■ TRY IT:
Retype, exactly and with both ends included, the lines below from the one containing "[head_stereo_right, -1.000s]" through the end; omit the pictures.

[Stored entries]
*****
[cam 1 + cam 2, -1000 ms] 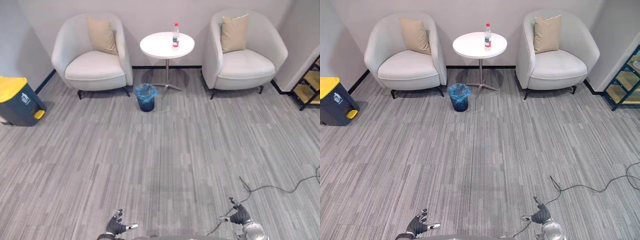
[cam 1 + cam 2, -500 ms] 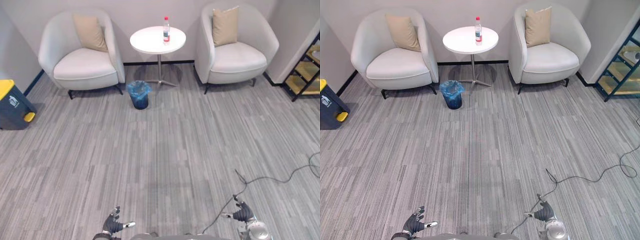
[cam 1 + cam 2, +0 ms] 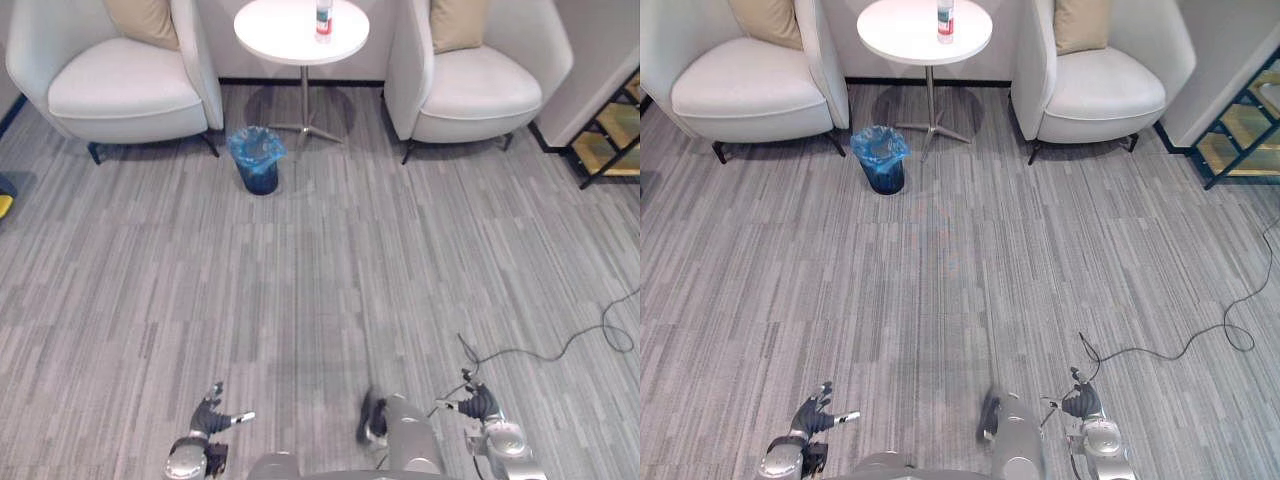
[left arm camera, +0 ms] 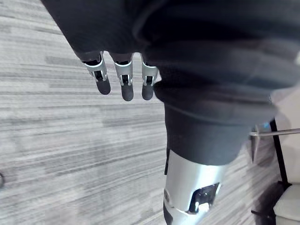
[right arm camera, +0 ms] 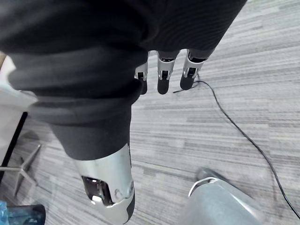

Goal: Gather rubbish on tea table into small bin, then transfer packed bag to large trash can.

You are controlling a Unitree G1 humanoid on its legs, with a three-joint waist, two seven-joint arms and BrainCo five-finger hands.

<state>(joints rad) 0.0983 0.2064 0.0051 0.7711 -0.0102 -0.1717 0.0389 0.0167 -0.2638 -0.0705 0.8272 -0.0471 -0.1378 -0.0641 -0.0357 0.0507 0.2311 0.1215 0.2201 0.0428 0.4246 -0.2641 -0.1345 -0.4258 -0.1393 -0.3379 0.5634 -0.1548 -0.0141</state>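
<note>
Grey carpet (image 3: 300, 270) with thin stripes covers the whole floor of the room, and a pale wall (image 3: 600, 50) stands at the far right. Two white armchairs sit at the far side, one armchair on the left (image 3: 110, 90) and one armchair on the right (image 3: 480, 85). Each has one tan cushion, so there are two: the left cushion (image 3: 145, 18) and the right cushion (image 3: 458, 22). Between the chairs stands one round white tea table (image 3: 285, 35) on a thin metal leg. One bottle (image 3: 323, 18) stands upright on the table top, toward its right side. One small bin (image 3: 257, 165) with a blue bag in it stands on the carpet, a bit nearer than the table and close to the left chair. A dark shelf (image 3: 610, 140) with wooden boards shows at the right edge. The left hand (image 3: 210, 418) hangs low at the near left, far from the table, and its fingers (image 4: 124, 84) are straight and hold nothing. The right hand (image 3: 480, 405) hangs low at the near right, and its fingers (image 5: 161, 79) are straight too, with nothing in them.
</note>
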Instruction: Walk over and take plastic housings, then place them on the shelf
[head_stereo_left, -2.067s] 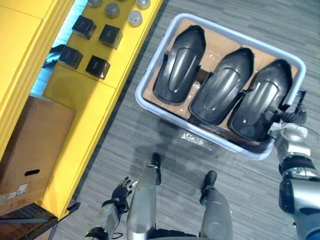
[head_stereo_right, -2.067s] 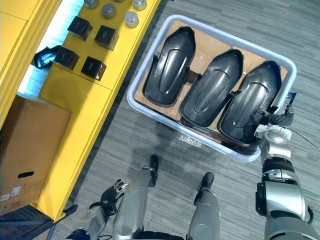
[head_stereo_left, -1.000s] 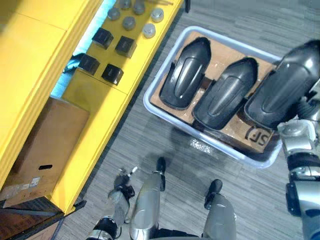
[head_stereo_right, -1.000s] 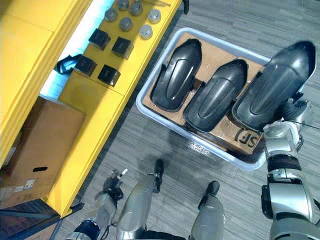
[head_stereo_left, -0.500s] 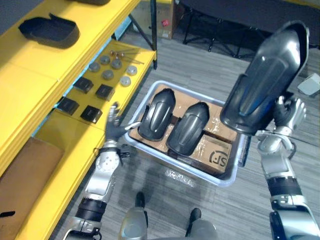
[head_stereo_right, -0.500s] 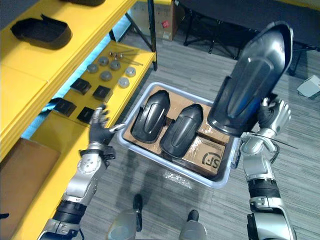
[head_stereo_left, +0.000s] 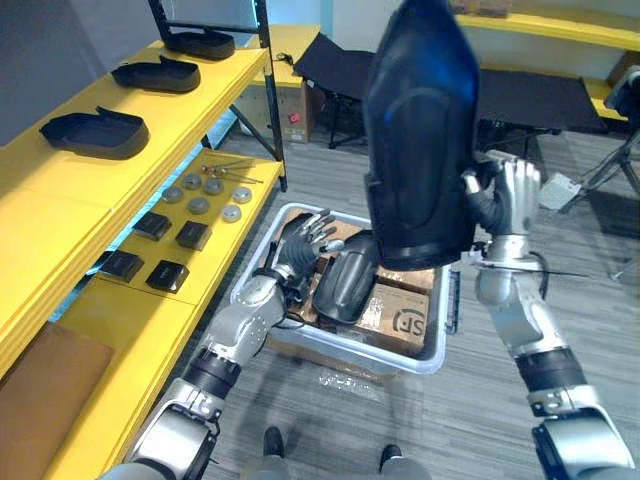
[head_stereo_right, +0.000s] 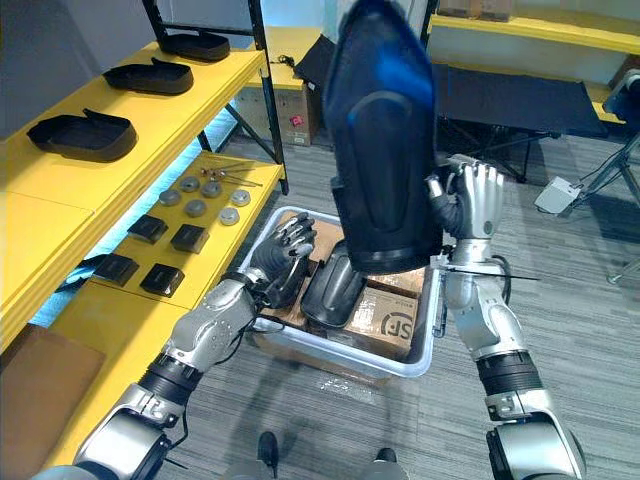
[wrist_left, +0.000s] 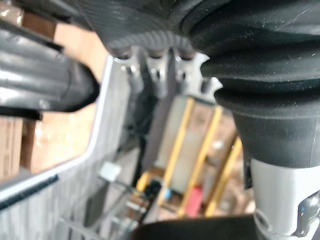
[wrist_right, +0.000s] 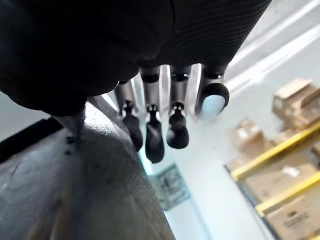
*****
■ EXERCISE ANSWER:
[head_stereo_right, -1.000s] 
[head_stereo_left, -0.500s] 
[head_stereo_right, -0.500s] 
[head_stereo_left, +0.000s] 
[head_stereo_right, +0.000s] 
[wrist_left, +0.000s] 
[wrist_right, +0.000s] 

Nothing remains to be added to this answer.